Top of Material provided

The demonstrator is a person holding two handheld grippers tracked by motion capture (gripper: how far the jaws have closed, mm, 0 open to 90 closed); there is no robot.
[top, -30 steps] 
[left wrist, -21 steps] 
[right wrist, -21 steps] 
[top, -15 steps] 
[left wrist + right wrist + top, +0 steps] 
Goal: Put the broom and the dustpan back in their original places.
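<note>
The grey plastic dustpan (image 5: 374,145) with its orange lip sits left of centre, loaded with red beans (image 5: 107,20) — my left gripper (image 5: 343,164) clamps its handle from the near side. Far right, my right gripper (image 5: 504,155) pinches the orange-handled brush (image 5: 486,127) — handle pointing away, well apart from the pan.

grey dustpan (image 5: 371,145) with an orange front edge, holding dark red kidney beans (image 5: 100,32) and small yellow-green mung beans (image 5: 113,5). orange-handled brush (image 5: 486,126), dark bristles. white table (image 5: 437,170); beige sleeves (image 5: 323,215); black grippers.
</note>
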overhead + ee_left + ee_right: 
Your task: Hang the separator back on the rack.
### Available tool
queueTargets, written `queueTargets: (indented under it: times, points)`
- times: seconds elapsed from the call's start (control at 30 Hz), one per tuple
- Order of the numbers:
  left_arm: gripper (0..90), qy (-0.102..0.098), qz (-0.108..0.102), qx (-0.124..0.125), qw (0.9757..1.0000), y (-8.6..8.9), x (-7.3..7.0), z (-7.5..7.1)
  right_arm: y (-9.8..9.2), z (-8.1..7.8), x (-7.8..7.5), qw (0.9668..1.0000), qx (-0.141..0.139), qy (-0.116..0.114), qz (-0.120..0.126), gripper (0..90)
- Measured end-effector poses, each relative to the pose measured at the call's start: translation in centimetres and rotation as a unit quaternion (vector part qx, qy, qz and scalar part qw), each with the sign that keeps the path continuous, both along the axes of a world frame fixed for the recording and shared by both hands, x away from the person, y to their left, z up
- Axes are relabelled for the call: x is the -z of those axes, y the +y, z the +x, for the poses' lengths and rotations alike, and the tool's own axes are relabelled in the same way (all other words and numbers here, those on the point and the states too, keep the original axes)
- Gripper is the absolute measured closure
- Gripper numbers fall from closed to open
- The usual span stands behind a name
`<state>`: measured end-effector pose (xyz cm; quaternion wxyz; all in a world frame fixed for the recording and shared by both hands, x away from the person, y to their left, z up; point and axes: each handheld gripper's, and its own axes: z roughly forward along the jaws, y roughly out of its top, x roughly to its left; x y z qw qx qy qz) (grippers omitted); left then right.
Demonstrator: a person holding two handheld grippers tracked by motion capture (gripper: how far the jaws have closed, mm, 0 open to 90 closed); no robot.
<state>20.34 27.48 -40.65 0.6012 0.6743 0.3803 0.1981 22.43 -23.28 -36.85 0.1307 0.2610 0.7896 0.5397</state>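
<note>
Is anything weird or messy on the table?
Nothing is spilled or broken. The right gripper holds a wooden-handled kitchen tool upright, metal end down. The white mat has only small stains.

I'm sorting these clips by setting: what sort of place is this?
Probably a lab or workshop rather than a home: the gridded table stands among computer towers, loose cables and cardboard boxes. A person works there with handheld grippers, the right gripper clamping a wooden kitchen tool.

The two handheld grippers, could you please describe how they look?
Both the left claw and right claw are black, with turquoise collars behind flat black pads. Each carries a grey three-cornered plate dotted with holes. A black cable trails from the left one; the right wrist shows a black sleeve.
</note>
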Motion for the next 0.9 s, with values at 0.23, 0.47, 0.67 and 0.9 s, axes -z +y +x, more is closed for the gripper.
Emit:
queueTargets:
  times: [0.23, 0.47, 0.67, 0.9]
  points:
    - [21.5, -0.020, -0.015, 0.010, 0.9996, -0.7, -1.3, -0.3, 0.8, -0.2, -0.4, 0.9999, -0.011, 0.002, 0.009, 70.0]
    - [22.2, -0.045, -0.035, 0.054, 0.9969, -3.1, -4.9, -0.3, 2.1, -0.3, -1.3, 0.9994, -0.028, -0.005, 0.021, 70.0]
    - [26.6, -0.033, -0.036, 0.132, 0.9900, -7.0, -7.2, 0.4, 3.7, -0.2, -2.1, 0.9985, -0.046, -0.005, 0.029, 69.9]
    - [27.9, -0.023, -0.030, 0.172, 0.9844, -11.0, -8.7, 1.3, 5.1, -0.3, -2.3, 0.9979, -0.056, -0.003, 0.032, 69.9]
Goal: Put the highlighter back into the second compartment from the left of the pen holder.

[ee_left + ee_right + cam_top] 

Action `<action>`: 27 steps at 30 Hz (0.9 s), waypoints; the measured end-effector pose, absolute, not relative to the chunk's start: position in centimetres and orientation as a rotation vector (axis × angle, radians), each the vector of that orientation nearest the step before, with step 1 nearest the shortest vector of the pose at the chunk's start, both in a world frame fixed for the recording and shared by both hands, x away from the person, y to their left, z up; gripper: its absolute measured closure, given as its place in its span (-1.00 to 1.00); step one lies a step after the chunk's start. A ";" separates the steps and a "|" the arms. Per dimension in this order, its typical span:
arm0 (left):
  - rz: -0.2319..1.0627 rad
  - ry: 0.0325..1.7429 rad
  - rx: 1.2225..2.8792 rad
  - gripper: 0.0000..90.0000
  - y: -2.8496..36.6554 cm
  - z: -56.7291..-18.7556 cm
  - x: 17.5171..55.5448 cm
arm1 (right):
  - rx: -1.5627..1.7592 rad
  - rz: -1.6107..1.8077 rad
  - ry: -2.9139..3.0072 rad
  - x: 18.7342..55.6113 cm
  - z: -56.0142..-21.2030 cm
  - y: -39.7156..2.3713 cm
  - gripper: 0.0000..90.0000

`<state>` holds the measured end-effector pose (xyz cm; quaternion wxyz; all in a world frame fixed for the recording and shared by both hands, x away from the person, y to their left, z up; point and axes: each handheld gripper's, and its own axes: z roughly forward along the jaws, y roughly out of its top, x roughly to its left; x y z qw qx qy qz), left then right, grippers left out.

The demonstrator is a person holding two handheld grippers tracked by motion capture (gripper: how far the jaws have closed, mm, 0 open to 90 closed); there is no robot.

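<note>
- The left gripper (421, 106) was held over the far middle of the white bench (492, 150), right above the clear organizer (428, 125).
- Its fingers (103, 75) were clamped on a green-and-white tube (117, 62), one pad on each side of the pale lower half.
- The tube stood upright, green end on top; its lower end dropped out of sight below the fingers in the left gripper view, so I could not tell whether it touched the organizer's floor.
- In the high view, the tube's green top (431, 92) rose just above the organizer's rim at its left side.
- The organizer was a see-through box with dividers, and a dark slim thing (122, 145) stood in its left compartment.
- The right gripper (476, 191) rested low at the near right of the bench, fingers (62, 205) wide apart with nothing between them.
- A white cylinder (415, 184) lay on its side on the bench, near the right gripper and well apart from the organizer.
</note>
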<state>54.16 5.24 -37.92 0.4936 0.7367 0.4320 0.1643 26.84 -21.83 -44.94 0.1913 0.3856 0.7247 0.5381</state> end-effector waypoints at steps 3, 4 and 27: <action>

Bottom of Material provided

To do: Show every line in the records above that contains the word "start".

Completed exercise:
- times: seconds elapsed from the call's start (control at 30 Hz), one per tuple
- Measured end-effector poses, each relative to the pose measured at the call's start: translation in centimetres and rotation as a unit quaternion (vector part qx, qy, qz and scalar part qw), each with the sign that keeps the path continuous, both along the axes of a world frame fixed for the recording and shared by both hands, x away from the person, y to their left, z up
Action `<action>`: 27 steps at 30 Hz (0.9 s), waypoints; the measured end-effector pose, absolute, not relative to the chunk's start: position in centimetres and orientation as a rotation vector (axis × angle, radians), each the vector of that orientation nearest the step before, with step 1 nearest the shortest vector of the pose at the chunk's start, both in a world frame fixed for the recording and shared by both hands, x away from the person, y to their left, z up; gripper: its absolute measured closure, given as its place in its span (-1.00 to 1.00); step one lies a step after the chunk's start. A ";" separates the steps and a "|" the arms. Per dimension in this order, its typical span:

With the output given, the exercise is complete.